▶ What to produce
The answer must consist of every line in the records below that contains the string "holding".

Stored entries:
--------------------------------

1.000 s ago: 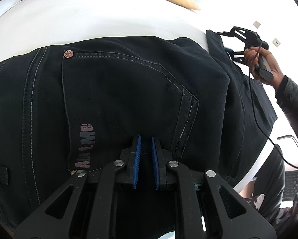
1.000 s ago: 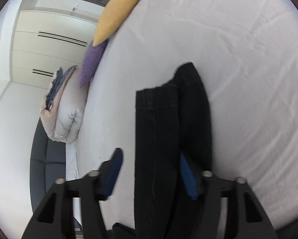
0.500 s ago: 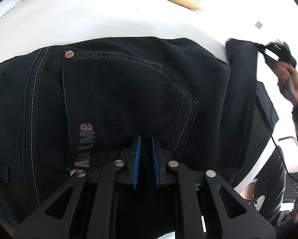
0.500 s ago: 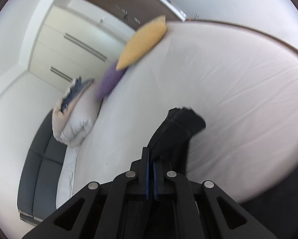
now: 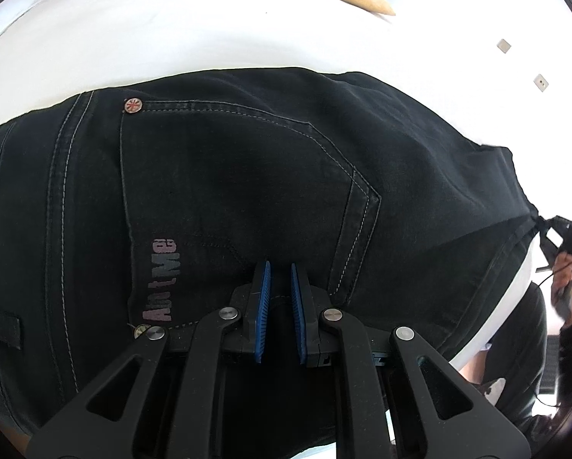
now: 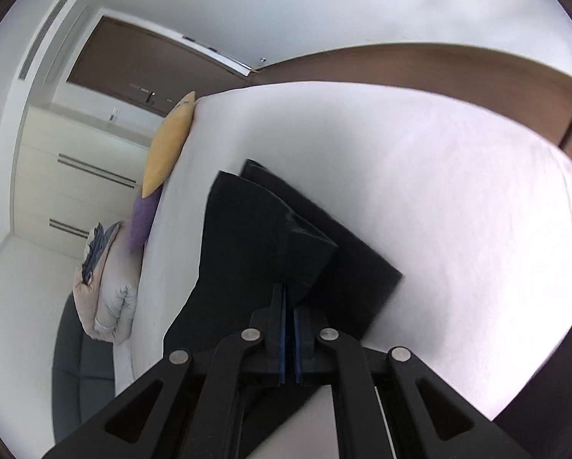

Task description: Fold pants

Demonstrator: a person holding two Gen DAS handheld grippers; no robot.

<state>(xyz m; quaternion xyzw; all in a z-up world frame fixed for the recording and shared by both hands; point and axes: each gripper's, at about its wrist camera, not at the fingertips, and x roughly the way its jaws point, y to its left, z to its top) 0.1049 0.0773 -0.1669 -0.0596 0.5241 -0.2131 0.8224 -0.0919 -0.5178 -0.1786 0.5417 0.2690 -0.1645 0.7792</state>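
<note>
- Lying on the white sheeted bed (image 5: 171, 38) near its front edge: black denim pants (image 5: 247, 176), pocket side up, legs being carried over the seat.
- Folding only partway: hems lifted, not yet laid down.
- Pinching the waist edge: left gripper (image 5: 278, 298), jaws nearly together.
- Clamping the hems: right gripper (image 6: 289, 329), jaws together.
</note>
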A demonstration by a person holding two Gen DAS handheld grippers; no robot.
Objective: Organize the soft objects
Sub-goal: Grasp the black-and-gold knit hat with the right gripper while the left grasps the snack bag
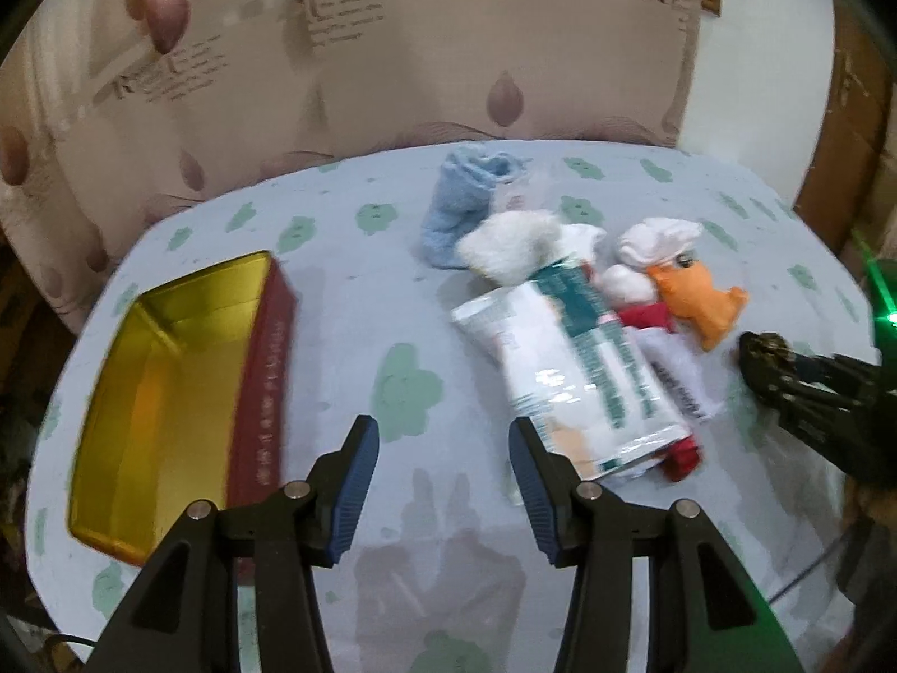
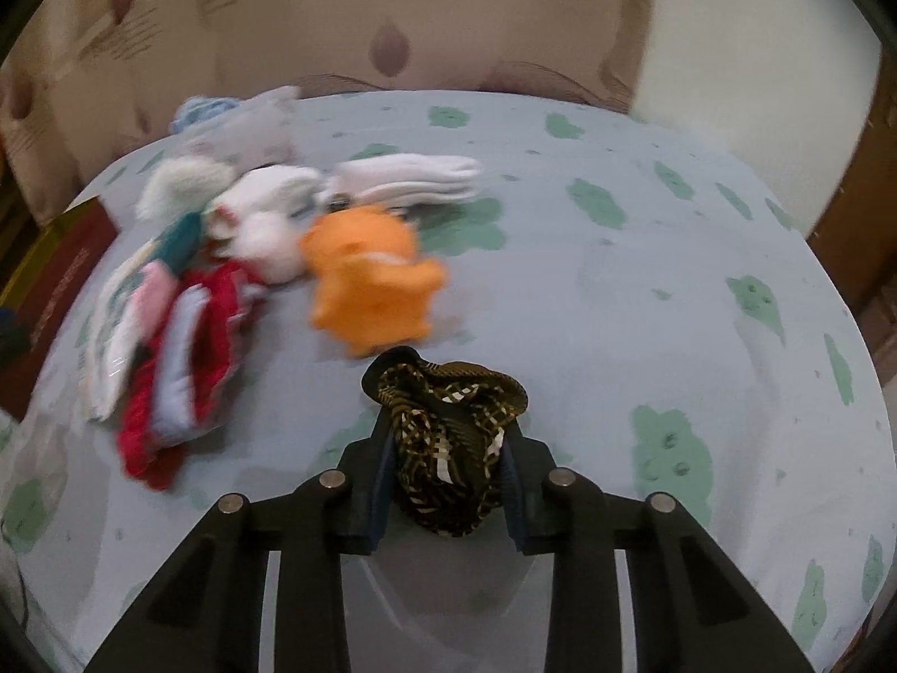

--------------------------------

▶ Task response
Demonstrator: a person holding two Gen DAS handheld grippers; no robot.
A demonstration by a person holding two Gen DAS handheld grippers; no robot.

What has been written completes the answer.